__REQUIREMENT__. Transcribe all records exactly.

::: RECORDS SUPPLIED :::

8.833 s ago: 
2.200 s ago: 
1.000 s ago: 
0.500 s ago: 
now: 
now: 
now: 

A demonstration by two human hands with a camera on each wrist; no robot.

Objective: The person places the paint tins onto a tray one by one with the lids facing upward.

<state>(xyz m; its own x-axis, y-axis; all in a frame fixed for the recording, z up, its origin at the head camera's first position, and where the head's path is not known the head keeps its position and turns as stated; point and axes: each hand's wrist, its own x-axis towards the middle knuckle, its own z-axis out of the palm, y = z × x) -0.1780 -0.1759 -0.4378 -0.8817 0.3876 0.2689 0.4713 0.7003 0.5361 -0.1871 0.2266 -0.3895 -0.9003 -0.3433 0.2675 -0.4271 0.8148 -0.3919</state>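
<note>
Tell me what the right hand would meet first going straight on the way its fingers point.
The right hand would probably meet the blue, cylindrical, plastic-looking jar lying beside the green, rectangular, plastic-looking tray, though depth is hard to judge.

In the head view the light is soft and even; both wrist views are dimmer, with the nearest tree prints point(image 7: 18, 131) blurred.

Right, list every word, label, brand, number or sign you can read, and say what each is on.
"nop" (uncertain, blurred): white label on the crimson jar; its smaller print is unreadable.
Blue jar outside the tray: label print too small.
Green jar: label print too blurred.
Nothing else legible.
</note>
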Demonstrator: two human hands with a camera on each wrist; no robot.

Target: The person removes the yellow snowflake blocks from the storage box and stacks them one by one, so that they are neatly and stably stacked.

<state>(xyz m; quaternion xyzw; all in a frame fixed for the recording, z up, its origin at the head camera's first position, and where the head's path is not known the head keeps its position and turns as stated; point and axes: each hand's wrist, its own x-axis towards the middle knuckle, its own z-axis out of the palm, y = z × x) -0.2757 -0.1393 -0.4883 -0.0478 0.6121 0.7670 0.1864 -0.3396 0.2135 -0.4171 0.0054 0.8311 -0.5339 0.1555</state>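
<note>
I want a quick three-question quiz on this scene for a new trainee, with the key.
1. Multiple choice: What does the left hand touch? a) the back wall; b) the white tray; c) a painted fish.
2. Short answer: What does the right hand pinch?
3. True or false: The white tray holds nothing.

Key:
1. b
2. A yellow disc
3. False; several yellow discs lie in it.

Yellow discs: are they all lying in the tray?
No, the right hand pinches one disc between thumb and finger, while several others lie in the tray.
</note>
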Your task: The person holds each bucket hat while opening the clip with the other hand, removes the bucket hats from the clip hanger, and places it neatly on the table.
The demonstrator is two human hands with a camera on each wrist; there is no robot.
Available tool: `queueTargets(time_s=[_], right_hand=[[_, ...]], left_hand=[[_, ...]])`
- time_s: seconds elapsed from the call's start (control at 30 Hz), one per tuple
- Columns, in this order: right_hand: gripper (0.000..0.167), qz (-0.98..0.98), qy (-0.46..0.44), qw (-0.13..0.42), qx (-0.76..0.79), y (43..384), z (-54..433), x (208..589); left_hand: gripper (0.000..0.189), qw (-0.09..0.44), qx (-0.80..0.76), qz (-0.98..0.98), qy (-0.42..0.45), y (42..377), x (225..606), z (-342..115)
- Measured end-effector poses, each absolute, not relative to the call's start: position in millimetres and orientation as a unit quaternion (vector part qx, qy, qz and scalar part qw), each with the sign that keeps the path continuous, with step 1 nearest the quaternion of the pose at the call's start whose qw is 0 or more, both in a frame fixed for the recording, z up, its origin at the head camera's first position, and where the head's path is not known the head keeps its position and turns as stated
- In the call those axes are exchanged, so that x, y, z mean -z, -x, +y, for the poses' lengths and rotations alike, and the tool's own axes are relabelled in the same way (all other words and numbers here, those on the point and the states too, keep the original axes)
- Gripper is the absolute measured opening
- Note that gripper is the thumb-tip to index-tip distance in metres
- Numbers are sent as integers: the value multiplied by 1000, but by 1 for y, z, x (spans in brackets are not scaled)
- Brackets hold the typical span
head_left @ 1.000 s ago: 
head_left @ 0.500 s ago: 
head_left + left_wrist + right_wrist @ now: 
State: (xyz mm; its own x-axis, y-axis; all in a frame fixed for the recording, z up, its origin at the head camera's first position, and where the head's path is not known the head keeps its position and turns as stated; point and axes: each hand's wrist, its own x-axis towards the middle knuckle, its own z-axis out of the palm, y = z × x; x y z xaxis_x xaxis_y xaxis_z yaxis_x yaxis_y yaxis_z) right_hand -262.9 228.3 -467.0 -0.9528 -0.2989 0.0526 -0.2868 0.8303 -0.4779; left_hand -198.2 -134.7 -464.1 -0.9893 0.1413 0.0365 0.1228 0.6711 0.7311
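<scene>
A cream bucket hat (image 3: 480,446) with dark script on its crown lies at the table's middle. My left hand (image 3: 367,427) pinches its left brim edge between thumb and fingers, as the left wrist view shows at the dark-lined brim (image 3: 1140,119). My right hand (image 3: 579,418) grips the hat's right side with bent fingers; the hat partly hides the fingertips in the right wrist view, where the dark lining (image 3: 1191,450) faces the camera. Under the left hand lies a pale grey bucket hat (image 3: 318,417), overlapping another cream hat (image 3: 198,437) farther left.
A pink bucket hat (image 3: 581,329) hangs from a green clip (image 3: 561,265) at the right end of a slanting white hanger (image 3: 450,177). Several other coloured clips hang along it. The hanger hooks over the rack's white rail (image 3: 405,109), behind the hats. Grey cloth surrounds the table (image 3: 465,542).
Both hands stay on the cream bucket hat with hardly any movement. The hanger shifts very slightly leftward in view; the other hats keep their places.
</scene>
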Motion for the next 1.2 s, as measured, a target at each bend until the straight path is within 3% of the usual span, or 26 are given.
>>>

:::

__ANSWER SPACE__.
8.833 s ago: 
2.200 s ago: 
1.000 s ago: 
0.500 s ago: 
now: 
now: 
now: 

A demonstration by two human hands with a camera on each wrist; no robot.

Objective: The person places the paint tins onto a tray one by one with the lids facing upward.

<state>(xyz m; its own x-axis, y-axis; all in a frame fixed for the recording, z up, its origin at the head camera's first position, and where the head's path is not known the head keeps its position and turns as stated; point and axes: each hand's wrist, its own x-axis towards the middle knuckle, its own z-axis out of the palm, y = z × x) -0.1780 -0.1759 -0.4378 -0.8817 0.3876 0.2689 0.4713 0.7003 0.5361 -0.1871 0.2266 -0.3895 -0.9003 -0.3433 0.2675 -0.4271 0.8148 -0.3919</state>
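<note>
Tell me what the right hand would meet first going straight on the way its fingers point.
The right hand would probably meet the blue, cylindrical, plastic-looking jar lying beside the green, rectangular, plastic-looking tray, though depth is hard to judge.

In the head view the light is soft and even; both wrist views are dimmer, with the nearest tree prints point(image 7: 18, 131) blurred.

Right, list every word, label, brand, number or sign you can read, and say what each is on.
"nop" (uncertain, blurred): white label on the crimson jar; its smaller print is unreadable.
Blue jar outside the tray: label print too small.
Green jar: label print too blurred.
Nothing else legible.
</note>
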Demonstrator: two human hands with a camera on each wrist; no robot.

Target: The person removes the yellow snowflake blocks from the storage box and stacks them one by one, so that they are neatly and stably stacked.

<state>(xyz m; quaternion xyzw; all in a frame fixed for the recording, z up, its origin at the head camera's first position, and where the head's path is not known the head keeps its position and turns as stated; point and axes: each hand's wrist, its own x-axis towards the middle knuckle, its own z-axis out of the palm, y = z × x) -0.2757 -0.1393 -0.4883 -0.0478 0.6121 0.7670 0.1864 -0.3396 0.2135 -0.4171 0.0054 0.8311 -0.5339 0.1555</state>
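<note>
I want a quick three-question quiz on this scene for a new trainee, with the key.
1. Multiple choice: What does the left hand touch? a) the back wall; b) the white tray; c) a painted fish.
2. Short answer: What does the right hand pinch?
3. True or false: The white tray holds nothing.

Key:
1. b
2. A yellow disc
3. False; several yellow discs lie in it.

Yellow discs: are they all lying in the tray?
No, the right hand pinches one disc between thumb and finger, while several others lie in the tray.
</note>
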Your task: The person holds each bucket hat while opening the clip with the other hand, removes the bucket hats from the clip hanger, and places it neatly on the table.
The demonstrator is two human hands with a camera on each wrist; there is no robot.
Available tool: `queueTargets(time_s=[_], right_hand=[[_, ...]], left_hand=[[_, ...]])`
- time_s: seconds elapsed from the call's start (control at 30 Hz), one per tuple
- Columns, in this order: right_hand: gripper (0.000..0.167), qz (-0.98..0.98), qy (-0.46..0.44), qw (-0.13..0.42), qx (-0.76..0.79), y (43..384), z (-54..433), x (208..589); left_hand: gripper (0.000..0.189), qw (-0.09..0.44), qx (-0.80..0.76), qz (-0.98..0.98), qy (-0.42..0.45), y (42..377), x (225..606), z (-342..115)
- Measured end-effector poses, each absolute, not relative to the call's start: position in millimetres and orientation as a unit quaternion (vector part qx, qy, qz and scalar part qw), each with the sign that keeps the path continuous, with step 1 nearest the quaternion of the pose at the call's start whose qw is 0 or more, both in a frame fixed for the recording, z up, its origin at the head camera's first position, and where the head's path is not known the head keeps its position and turns as stated
- In the call those axes are exchanged, so that x, y, z mean -z, -x, +y, for the poses' lengths and rotations alike, and the tool's own axes are relabelled in the same way (all other words and numbers here, those on the point and the states too, keep the original axes)
- Gripper is the absolute measured opening
- Note that gripper is the thumb-tip to index-tip distance in metres
- Numbers are sent as integers: the value multiplied by 1000, but by 1 for y, z, x (spans in brackets are not scaled)
- Brackets hold the typical span
head_left @ 1.000 s ago: 
head_left @ 0.500 s ago: 
head_left + left_wrist + right_wrist @ now: 
State: (xyz mm; its own x-axis, y-axis; all in a frame fixed for the recording, z up, its origin at the head camera's first position, and where the head's path is not known the head keeps its position and turns as stated; point and axes: each hand's wrist, its own x-axis towards the middle knuckle, its own z-axis out of the palm, y = z × x; x y z xaxis_x xaxis_y xaxis_z yaxis_x yaxis_y yaxis_z) right_hand -262.9 228.3 -467.0 -0.9528 -0.2989 0.0526 -0.2868 0.8303 -0.4779; left_hand -198.2 -134.7 -464.1 -0.9893 0.1413 0.0365 0.1228 0.6711 0.7311
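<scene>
A cream bucket hat (image 3: 480,446) with dark script on its crown lies at the table's middle. My left hand (image 3: 367,427) pinches its left brim edge between thumb and fingers, as the left wrist view shows at the dark-lined brim (image 3: 1140,119). My right hand (image 3: 579,418) grips the hat's right side with bent fingers; the hat partly hides the fingertips in the right wrist view, where the dark lining (image 3: 1191,450) faces the camera. Under the left hand lies a pale grey bucket hat (image 3: 318,417), overlapping another cream hat (image 3: 198,437) farther left.
A pink bucket hat (image 3: 581,329) hangs from a green clip (image 3: 561,265) at the right end of a slanting white hanger (image 3: 450,177). Several other coloured clips hang along it. The hanger hooks over the rack's white rail (image 3: 405,109), behind the hats. Grey cloth surrounds the table (image 3: 465,542).
Both hands stay on the cream bucket hat with hardly any movement. The hanger shifts very slightly leftward in view; the other hats keep their places.
</scene>
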Motion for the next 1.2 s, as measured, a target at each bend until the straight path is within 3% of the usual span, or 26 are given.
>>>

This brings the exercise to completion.